Song Writing and Running Out of New Music

  Seeing local live music is a blessing and a curse for me. The regular, everyday version of myself enjoys the break in the normal flow of a week by hearing some music I've never experienced before. The dreamer part of me that still fantasizes about doing music for a living starts feeling negative with thoughts of, "if these people can't do it for a living, how would I?"

  The other night I watched two friends perform at a small singer/songwriter sort of venue. Both of them are talented songwriters with outstanding voices and quite pretty. What else could the world want from their musicians? Yet they both have been doing their thing for many years now, they still have to work regular full-time office hours to get by (acknowledging here that there is also more than a little luck involved in getting anywhere). Granted, that may be all they want to do. I've never asked them since it seemed like a slightly offensive question if they did want to do only music as a living and had been unable.
  While I listened, I was thinking about what it must take to write a song with the power to live in people's memories forever. Here were some songs written from the heart, about love and pain and desires and so much more, yet potentially only a handful of people will ever know them. This further progressed in my mind to the thought that maybe we're running out of new music that can be written, which seems mathematically improbable. In the same way I often think there are no new stories that can be told but I still manage to find new books that entertain me.

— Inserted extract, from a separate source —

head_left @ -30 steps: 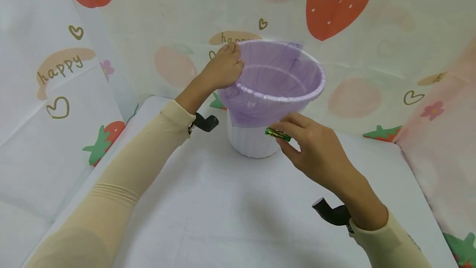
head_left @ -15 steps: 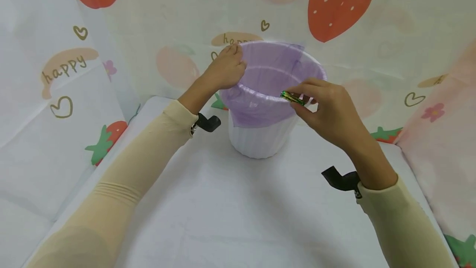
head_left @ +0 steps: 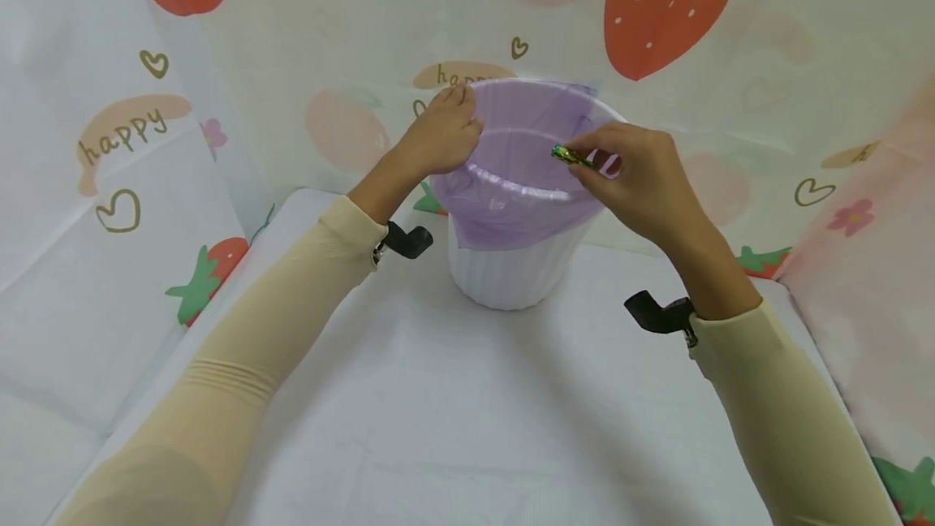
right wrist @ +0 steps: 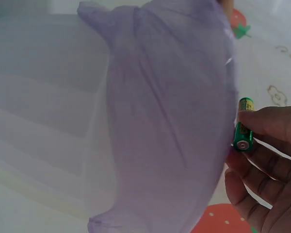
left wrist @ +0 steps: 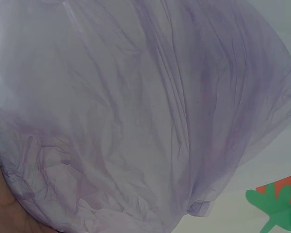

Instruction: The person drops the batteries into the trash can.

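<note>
A white ribbed trash can point(head_left: 504, 278) stands upright on the table, with a thin purple bag point(head_left: 511, 222) folded over its rim. My left hand point(head_left: 444, 132) grips the rim at the left, fingers over the edge; a sliver of this hand point(left wrist: 9, 208) shows beside the bag in the left wrist view. Between thumb and fingers, my right hand point(head_left: 635, 177) pinches a green and gold battery point(head_left: 570, 156), which overlaps the can's mouth in the head view. The right wrist view shows the battery's round metal end by the bagged rim. The can's bottom inside is hidden.
White cloth covers the table point(head_left: 438, 412). Behind and at both sides hang curtains point(head_left: 365, 15) printed with strawberries, hearts and "happy". A black wrist mount juts from each cuff, the left mount point(head_left: 409, 240) near the can and the right mount point(head_left: 660, 313) over the cloth.
My right hand has risen with the battery from in front of the can to the level of its mouth. The left hand keeps its grip on the rim.
</note>
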Action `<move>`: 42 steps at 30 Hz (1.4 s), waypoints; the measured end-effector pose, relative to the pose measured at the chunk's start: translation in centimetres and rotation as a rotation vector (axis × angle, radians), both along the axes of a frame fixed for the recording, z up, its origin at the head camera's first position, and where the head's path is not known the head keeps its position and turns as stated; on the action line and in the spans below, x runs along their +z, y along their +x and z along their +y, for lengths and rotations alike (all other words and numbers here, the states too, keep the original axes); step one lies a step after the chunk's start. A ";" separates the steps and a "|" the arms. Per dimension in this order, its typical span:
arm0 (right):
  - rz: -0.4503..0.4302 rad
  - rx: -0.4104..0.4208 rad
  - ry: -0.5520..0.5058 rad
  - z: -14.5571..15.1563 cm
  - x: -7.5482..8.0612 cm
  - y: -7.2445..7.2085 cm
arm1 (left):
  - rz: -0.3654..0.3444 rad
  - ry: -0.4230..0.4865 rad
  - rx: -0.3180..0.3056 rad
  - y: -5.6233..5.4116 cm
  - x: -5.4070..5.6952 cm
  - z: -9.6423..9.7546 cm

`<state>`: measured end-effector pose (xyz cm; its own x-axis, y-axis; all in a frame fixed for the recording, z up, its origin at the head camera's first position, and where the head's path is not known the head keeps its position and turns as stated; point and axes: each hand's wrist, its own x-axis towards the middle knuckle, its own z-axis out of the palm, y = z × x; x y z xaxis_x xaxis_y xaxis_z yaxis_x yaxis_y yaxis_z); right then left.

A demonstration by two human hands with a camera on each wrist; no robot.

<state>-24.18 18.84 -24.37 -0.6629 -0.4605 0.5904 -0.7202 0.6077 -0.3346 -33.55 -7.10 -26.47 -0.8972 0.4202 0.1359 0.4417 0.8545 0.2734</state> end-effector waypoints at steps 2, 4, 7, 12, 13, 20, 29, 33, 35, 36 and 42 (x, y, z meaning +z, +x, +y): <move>-0.021 -0.009 0.006 0.0 -0.2 -0.6 | -0.006 0.004 0.000 0.0 0.0 -0.1; -0.044 -0.014 0.007 -0.1 -0.5 -1.2 | -0.013 0.012 0.001 -0.1 -0.1 -0.1; -0.069 -0.020 0.019 -0.1 -1.0 -1.9 | -0.016 0.017 0.003 -0.1 -0.1 -0.2; -0.112 -0.046 0.035 -0.3 -1.4 -2.5 | -0.013 0.026 0.006 -0.1 -0.1 -0.2; -0.117 -0.053 0.036 -0.3 -1.4 -2.5 | -0.012 0.026 0.005 0.0 -0.1 -0.1; -0.204 -0.110 0.032 -0.5 -1.3 -2.5 | -0.018 0.020 0.004 0.0 0.0 0.0; -0.281 -0.158 -0.004 -0.5 -1.4 -2.3 | -0.015 0.023 0.004 0.0 -0.1 0.0; -0.285 -0.164 -0.001 -0.3 -1.5 -2.3 | -0.017 0.024 0.003 0.1 -0.1 0.2; -0.282 -0.169 -0.002 -0.2 -1.5 -2.4 | -0.014 0.024 0.000 0.1 0.0 0.2; -0.278 -0.171 -0.005 -0.2 -1.5 -2.4 | -0.011 0.023 -0.002 0.1 0.0 0.2; -0.272 -0.180 -0.007 -0.1 -1.6 -2.6 | -0.024 0.041 0.000 -0.1 0.2 0.1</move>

  I couldn't really get the idea out of my head and when I got home I started researching it. I found a great video discussing the topic that covers it better than I ever could:


  The part about how we tend to gravitate towards certain sounds especially rang true and goes to show how pop writers keep pulling in the money by making songs that are so similar. And that's not me being snobby towards that type of music as I'm certainly not above getting a pop song stuck in my head for days at a time...or weeks at a time. I'm looking at you, "Call Me Maybe." It's simply not the type of music I would want to make myself, though I honestly have no idea what type I would want to create. Most of my writing experience comes from telling stories of the many ridiculous situations I find myself in anytime I venture out of my front door, or poetry. As such, it's hard to wrap my head around the concepts just yet of what would make a powerful, moving, and memorable song. It's probably one of those things you can't fully grasp until you try it yourself, and I feel like that is still a ways down the road. Still, the thought is often on my mind and I'm eager to try and unravel the mystery when I have more experience to draw upon.